What to do:
Gather each line of the entries below that includes "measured".

Material for the task:
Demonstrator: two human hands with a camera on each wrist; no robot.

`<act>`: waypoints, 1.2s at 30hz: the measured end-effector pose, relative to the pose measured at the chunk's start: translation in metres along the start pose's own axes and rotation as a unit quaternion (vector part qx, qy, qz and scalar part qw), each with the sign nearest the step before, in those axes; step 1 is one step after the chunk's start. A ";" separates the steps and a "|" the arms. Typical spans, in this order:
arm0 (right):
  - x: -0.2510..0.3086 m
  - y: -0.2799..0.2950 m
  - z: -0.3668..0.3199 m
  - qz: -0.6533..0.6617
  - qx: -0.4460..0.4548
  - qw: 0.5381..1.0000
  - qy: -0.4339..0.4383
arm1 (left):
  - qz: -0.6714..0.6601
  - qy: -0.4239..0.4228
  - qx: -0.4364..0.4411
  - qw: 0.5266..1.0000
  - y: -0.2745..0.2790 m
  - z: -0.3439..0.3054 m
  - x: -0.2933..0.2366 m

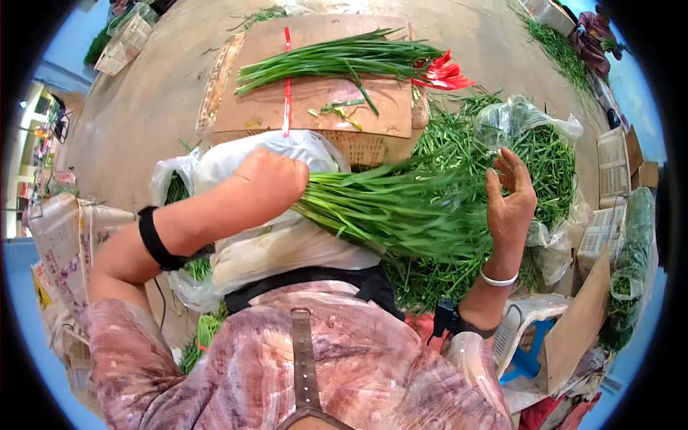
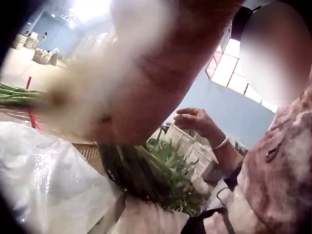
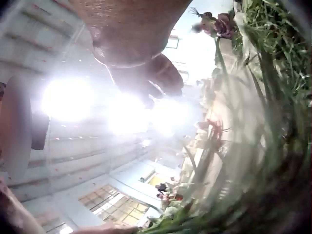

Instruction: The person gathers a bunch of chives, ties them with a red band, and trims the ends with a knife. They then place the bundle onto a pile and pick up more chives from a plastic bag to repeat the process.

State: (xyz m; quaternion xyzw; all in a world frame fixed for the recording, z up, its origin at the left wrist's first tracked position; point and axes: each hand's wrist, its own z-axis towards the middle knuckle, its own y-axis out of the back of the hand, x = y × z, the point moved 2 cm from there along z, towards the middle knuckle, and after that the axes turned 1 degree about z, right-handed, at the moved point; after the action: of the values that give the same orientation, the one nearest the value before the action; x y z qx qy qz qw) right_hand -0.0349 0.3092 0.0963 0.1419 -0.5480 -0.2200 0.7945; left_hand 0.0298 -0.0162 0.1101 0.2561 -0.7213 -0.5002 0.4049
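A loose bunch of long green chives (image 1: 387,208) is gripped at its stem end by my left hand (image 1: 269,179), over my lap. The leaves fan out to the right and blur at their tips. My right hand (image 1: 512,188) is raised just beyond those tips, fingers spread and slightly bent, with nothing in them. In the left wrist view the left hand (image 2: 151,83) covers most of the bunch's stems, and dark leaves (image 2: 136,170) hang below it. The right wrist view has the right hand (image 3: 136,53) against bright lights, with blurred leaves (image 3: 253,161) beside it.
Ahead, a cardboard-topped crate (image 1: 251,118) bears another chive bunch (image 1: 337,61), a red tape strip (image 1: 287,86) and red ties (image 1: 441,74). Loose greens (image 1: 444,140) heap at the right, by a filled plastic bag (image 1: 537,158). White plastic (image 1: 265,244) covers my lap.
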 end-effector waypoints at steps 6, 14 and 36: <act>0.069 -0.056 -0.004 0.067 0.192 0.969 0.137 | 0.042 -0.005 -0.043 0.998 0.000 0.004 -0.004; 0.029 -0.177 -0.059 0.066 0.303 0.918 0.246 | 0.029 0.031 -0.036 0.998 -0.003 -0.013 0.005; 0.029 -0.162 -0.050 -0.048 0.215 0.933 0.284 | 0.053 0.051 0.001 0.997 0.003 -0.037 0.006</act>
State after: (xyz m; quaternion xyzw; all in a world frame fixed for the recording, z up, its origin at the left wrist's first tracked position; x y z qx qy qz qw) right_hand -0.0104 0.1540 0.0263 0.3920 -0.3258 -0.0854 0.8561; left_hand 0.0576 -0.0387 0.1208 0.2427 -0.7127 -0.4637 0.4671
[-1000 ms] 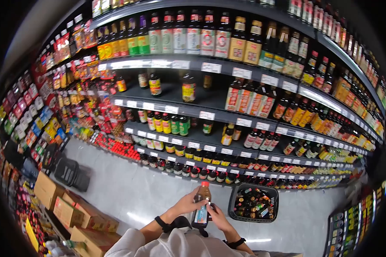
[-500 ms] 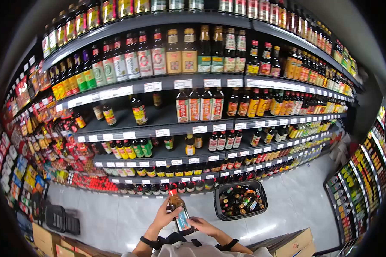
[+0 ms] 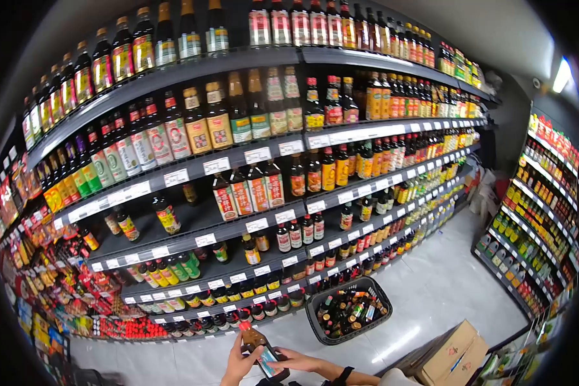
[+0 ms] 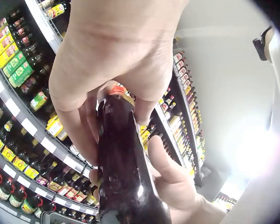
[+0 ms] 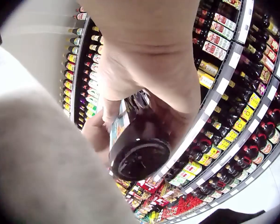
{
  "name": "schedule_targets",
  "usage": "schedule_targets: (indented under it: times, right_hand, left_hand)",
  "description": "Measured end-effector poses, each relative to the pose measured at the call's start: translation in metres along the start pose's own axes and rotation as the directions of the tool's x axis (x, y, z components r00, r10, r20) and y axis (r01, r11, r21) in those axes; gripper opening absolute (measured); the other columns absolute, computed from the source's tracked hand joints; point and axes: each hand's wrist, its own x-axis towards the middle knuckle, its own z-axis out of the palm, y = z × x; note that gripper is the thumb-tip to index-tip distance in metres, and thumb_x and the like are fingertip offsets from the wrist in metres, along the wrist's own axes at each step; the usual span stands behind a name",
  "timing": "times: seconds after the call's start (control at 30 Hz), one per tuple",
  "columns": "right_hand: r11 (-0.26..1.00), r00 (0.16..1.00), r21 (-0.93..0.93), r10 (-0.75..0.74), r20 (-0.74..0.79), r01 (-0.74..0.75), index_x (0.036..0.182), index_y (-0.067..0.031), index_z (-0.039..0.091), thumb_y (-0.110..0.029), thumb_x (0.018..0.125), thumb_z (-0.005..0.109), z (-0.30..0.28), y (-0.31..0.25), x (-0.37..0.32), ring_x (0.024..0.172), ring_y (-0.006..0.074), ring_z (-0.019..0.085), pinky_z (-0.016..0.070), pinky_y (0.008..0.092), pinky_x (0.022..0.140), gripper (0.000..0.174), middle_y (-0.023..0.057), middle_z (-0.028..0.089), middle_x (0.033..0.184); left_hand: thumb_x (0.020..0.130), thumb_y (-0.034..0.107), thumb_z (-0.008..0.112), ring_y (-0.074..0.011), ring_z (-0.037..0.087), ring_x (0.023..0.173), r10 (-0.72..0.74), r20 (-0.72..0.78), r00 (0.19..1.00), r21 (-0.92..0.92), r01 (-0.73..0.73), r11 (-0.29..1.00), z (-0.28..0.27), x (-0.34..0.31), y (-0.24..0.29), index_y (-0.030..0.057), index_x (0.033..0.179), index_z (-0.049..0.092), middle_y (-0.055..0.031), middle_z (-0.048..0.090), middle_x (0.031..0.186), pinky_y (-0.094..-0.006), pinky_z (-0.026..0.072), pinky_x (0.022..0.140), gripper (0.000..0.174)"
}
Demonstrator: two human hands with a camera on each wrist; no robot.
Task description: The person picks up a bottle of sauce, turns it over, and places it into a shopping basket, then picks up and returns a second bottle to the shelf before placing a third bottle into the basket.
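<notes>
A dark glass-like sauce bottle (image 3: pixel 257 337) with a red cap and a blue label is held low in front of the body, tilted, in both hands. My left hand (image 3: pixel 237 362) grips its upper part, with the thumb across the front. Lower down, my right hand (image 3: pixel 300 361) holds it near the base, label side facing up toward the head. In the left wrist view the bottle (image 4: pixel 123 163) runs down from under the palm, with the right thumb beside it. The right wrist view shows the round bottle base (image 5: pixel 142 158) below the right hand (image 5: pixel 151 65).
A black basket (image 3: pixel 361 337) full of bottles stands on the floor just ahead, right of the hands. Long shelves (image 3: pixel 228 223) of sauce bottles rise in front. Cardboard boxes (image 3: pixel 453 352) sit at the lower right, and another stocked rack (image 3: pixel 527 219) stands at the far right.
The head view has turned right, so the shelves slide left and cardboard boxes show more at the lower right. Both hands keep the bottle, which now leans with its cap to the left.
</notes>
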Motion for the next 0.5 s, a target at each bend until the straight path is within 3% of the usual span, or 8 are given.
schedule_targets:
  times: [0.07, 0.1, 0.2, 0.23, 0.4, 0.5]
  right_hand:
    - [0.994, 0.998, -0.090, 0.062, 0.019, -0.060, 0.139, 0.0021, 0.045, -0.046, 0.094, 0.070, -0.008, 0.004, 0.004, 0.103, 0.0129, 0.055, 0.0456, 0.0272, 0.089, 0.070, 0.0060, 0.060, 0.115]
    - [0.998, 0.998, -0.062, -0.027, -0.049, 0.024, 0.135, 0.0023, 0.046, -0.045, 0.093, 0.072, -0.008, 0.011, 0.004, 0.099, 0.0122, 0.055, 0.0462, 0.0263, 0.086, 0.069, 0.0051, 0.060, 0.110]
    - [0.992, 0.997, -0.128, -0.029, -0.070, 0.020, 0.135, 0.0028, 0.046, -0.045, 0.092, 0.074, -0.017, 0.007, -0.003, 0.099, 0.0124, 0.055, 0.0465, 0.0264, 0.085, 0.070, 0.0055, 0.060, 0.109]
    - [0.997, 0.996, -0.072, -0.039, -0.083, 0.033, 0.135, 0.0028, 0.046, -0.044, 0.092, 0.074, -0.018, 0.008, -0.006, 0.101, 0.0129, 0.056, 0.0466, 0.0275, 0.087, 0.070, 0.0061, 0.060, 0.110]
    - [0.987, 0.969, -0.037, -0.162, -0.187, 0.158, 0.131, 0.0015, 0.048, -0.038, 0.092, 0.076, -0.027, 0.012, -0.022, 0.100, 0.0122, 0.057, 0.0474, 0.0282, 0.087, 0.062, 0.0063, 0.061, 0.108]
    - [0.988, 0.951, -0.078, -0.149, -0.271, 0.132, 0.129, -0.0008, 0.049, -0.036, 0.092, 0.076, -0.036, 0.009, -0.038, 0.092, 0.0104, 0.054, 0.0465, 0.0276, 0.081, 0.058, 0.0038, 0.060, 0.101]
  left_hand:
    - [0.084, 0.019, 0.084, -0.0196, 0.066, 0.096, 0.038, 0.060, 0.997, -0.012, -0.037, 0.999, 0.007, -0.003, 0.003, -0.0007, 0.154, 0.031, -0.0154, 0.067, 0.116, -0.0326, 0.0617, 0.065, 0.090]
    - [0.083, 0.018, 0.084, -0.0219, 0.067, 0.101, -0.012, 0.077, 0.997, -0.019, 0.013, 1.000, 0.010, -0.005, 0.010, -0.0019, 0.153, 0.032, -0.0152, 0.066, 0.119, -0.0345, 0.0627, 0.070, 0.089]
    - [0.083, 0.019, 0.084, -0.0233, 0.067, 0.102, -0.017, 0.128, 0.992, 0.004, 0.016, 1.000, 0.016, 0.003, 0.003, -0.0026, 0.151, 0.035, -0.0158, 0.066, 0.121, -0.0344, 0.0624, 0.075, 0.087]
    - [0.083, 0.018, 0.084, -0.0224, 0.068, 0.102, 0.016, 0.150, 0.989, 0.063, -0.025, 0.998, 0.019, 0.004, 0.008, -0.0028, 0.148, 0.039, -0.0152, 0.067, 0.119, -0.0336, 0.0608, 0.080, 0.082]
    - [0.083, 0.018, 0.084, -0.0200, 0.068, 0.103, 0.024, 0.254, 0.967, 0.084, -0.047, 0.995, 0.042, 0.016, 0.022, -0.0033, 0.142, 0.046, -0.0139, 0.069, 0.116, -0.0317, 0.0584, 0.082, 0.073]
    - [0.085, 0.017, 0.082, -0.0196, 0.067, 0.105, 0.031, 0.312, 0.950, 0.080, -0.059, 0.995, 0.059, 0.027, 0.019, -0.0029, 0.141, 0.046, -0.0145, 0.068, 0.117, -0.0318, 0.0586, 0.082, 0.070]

Answer to the exercise:
`<act>`: waypoints, 1.2s at 30hz: the measured end-effector pose, relative to the pose measured at the chunk's start: translation in metres along the start pose's own axes and rotation as a unit quaternion (vector part qx, qy, qz and scalar part qw), each with the sign nearest the step before, in those axes; step 1 is one step after the chunk's start. A ";" separates the steps and a "|" the arms. Typical spans, in this order:
  "description": "Measured end-effector poses, each relative to the pose measured at the call's start: translation in metres along the start pose's own axes and rotation as the directions of the tool's x axis (x, y, z components r00, r10, r20) and y axis (r01, r11, r21) in those axes; gripper opening absolute (measured); the other columns absolute, computed from the source's tracked hand joints; point and axes: each hand's wrist, its own x-axis towards the middle knuckle, its own z-axis out of the palm, y = z × x; note that gripper is the thumb-tip to index-tip distance in metres, and thumb_x and the like are fingertip offsets from the wrist in metres, along the wrist's own axes at each step; the usual span stands behind a name",

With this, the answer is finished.